Instructions for the task:
Return the data below, unchanged.

Given information:
□ □ □

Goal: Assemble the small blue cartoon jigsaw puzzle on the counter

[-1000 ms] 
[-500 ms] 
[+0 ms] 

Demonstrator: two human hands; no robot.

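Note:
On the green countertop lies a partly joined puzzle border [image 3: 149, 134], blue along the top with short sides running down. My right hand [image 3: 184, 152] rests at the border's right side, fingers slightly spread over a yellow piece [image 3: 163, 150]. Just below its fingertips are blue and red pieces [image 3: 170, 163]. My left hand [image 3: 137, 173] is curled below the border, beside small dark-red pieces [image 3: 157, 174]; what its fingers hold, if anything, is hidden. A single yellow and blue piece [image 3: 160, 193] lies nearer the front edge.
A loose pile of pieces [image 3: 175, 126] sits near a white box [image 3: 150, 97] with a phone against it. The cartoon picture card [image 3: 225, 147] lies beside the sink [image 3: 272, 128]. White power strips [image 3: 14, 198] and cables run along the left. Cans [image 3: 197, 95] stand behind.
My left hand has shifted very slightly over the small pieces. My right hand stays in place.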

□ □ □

Your response:
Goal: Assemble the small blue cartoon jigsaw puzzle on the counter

[-1000 ms] 
[-500 ms] 
[+0 ms] 

Demonstrator: two human hands; no robot.

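Note:
On the green countertop lies a partly joined puzzle border [image 3: 149, 134], blue along the top with short sides running down. My right hand [image 3: 184, 152] rests at the border's right side, fingers slightly spread over a yellow piece [image 3: 163, 150]. Just below its fingertips are blue and red pieces [image 3: 170, 163]. My left hand [image 3: 137, 173] is curled below the border, beside small dark-red pieces [image 3: 157, 174]; what its fingers hold, if anything, is hidden. A single yellow and blue piece [image 3: 160, 193] lies nearer the front edge.
A loose pile of pieces [image 3: 175, 126] sits near a white box [image 3: 150, 97] with a phone against it. The cartoon picture card [image 3: 225, 147] lies beside the sink [image 3: 272, 128]. White power strips [image 3: 14, 198] and cables run along the left. Cans [image 3: 197, 95] stand behind.
My left hand has shifted very slightly over the small pieces. My right hand stays in place.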

The exercise is finished and nothing remains.